Miyazoe S, Matsuo H, Ohnishi A, Tajima F, Fujishita S, Ichinose K, Shibuya N
Department of Neurology, Kawatana National Hospital, Nagasaki, Japan.
Ann Neurol. 1998 Sep;44(3):378-81. doi: 10.1002/ana.410440314.
The pathogenesis and underlying lesion of acquired idiopathic generalized anhidrosis (AIGA) are apparently heterogeneous. We report a patient with AIGA in whom the eccrine glands were histologically normal.

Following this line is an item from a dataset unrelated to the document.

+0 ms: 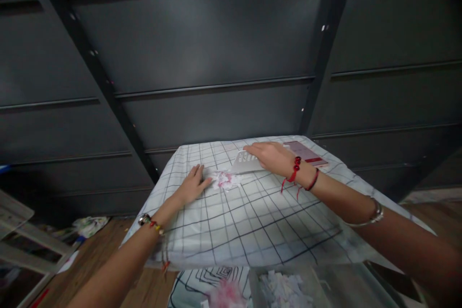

However, electron microscopic examination showed markedly low numbers of nerve terminals and unmyelinated axons associated with the eccrine glands. Our laboratory investigations suggest that degeneration of postganglionic sympathetic cholinergic nerve may be the underlying pathogenetic mechanism of anhidrosis in this patient.
获得性特发性全身性无汗症(AIGA)的发病机制和潜在病变显然具有异质性。我们报告了一名AIGA患者,其汗腺在组织学上正常。然而,电子显微镜检查显示与汗腺相关的神经末梢和无髓鞘轴突数量明显减少。我们的实验室研究表明,节后交感胆碱能神经变性可能是该患者无汗症的潜在发病机制。